US-Präsident Barack Obama hat die Kenianer auf eine hoffnungsvolle Zukunft eingeschworen und sie zugleich aufgerufen, ihr Schicksal selbst in die Hand zu nehmen. «Die Zukunft Afrikas ist den Afrikanern überlassen», sagte Obama bei einer Rede in Nairobi.

«Zu lange haben viele außerhalb nach Rettung gesucht und sich darauf konzentriert, dass jemand anderes die Schuld an den Problemen in diesem Land trägt», sagte Obama. Kenia sei zwar bei weitem nicht perfekt, habe aber allein zu seinen Lebzeiten große Fortschritte gemacht.

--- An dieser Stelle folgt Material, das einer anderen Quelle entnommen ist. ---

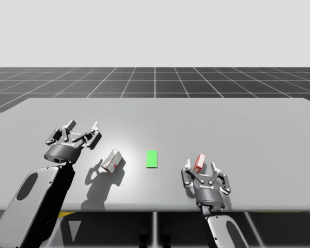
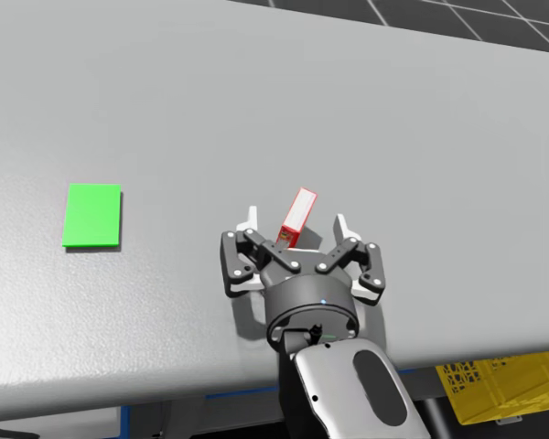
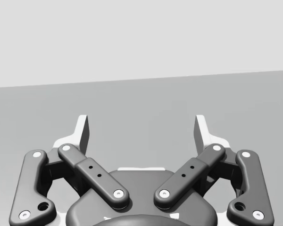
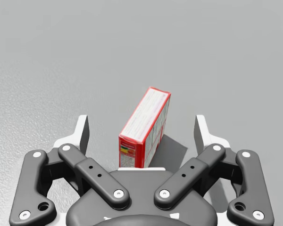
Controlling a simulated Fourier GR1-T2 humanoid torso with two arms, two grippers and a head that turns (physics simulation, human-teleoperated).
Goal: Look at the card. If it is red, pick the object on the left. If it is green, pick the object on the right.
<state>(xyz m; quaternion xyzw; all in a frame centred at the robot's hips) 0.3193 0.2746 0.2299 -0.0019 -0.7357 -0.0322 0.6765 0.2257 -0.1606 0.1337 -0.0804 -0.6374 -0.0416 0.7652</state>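
Looking down from the high view, I saw the green card (image 1: pixel 152 158) lying flat on the grey table (image 1: pixel 222 129), between two boxes: a pale grey-and-white box (image 1: pixel 112 161) just to its left and a red box (image 1: pixel 199 162) to its right. My right gripper (image 1: pixel 200 168) sat low at the red box, near the table's front edge, with its fingers spread wide to either side of it. In the right wrist view the red box (image 4: pixel 145 127) stood between the open fingers of the right gripper (image 4: pixel 141 129), turned at a slant to them, its near end close against the palm; a gap showed on each side, so neither finger pressed on it. The head view gave the same: the right gripper (image 2: pixel 295 222) wide open around the red box (image 2: pixel 297 218), the green card (image 2: pixel 92 215) well off to one side, and a yellow crate (image 2: pixel 503 384) below the table's edge. My left gripper (image 1: pixel 83 125) hung above the table behind and to the left of the pale box, apart from it, casting a shadow beside that box. In the left wrist view the left gripper (image 3: pixel 141 129) was spread just as wide, facing out along bare table.
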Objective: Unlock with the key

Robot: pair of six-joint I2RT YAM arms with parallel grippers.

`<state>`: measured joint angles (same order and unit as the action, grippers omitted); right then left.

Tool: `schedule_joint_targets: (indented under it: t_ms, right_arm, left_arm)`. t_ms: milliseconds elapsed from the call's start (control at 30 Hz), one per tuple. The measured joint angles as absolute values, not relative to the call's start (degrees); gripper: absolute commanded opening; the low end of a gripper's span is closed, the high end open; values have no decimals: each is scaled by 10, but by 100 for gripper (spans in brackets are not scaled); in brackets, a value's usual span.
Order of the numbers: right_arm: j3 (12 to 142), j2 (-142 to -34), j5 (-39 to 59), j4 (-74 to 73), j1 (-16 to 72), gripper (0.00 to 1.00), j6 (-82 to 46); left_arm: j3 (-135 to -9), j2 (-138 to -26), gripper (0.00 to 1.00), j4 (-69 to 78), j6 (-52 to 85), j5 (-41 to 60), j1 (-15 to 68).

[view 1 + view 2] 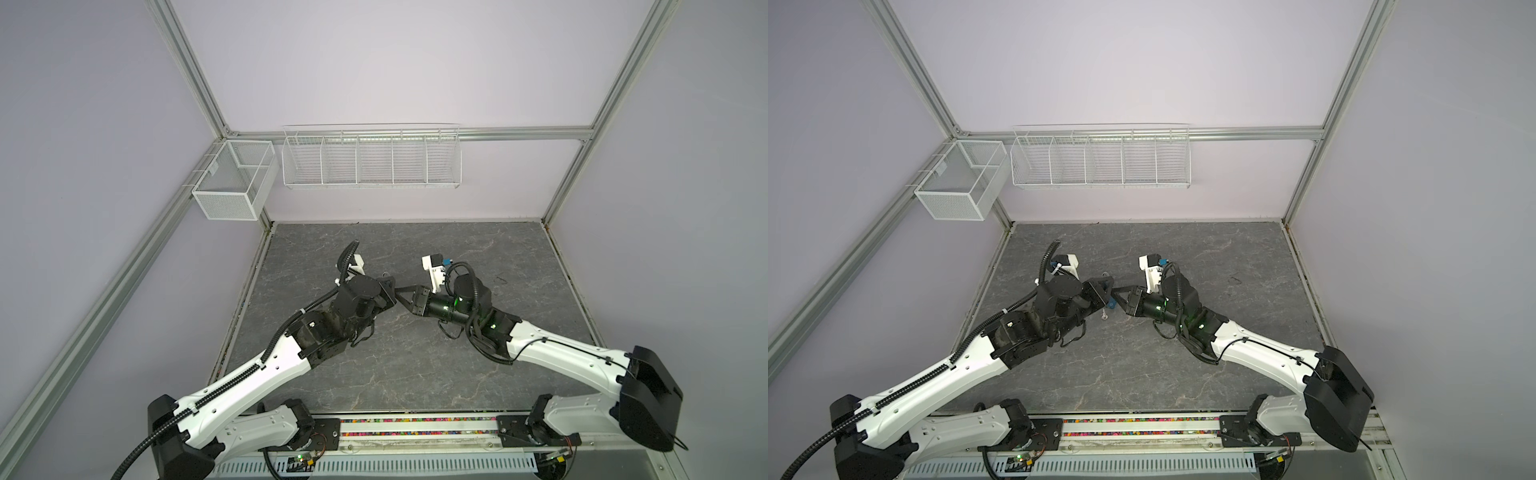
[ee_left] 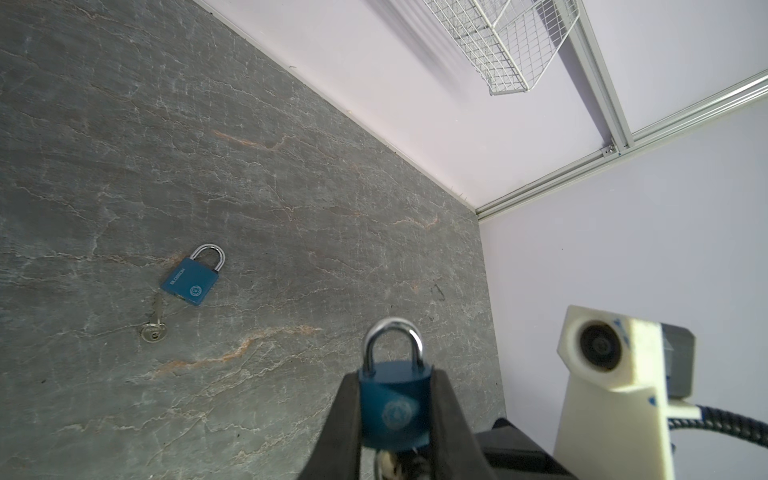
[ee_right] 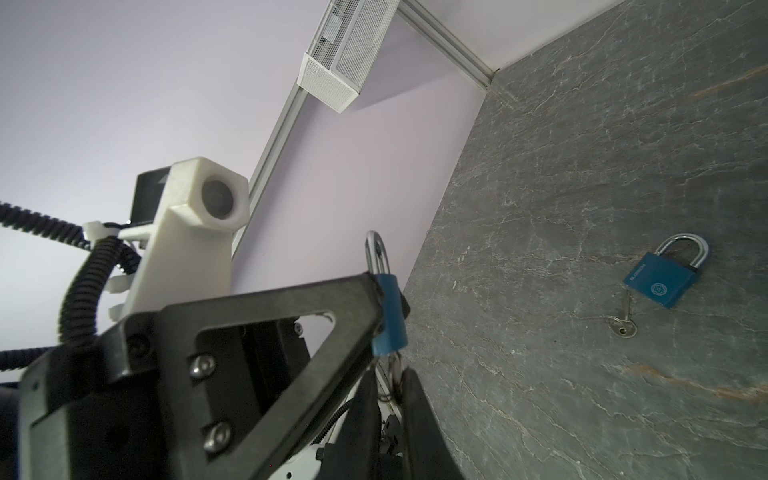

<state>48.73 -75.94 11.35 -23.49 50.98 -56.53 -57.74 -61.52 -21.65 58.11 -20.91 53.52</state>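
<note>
A blue padlock (image 2: 395, 399) with a silver shackle is held above the table, my left gripper (image 2: 394, 415) shut on its two sides. A sliver of its blue shows in a top view (image 1: 1112, 304). A silver key (image 3: 395, 366) sticks out of the padlock's underside (image 3: 388, 316). My right gripper (image 3: 390, 384) comes from the opposite side, its two fingers close on either side of that key. A thin gap shows on one side, so I cannot tell whether the pads press it. In both top views the two grippers (image 1: 392, 291) (image 1: 406, 292) meet tip to tip at mid table.
A second blue padlock (image 2: 192, 280) lies flat on the grey stone table (image 2: 291, 166) with a loose key (image 2: 154, 328) beside it. A white mesh basket (image 1: 235, 178) and a white wire rack (image 1: 370, 160) hang on the back walls.
</note>
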Motion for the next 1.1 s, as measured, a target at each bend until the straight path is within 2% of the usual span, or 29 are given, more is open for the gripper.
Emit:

Korruption, die Benachteiligung von Frauen und Konflikte zwischen Stammesgruppen plagten das Land am Horn von Afrika noch immer, sagte Obama vor rund 5000 Zuschauern. Auch der Kampf gegen die islamistische Al-Shabaab-Miliz bleibe ein Problem. «Fortschritt erfordert, den dunklen Ecken unserer Vergangenheit ehrlich entgegenzutreten», sagte Obama im Heimatland seines Vaters vor seiner Weiterreise in die äthiopische Hauptstadt Addis Abeba.

«Präsident Barack hat eine Vision für Afrika», sagte der 17-jährige Moses Mungai aus dem Nyandarua-Bezirk im Osten des Landes. «Als Schüler fühlte ich mich ermutigt, dass die Zukunft Afrikas in uns selbst liegt und wir nicht auf westliche Ländern warten, uns selbst zu verändern.»

Die zu den Massai gehörende Rhoda Naserian zeigte sich glücklich, dass Obama die Ungleichbehandlung von Frauen erwähnte. «Ich komme aus einer Minderheiten-Gemeinde, die Genitalverstümmmelung an Frauen und Hochzeiten von Minderjährigen praktiziert», sagte die 21-Jährige. «Diese Probleme müssen angesprochen und ernst genommen werden.»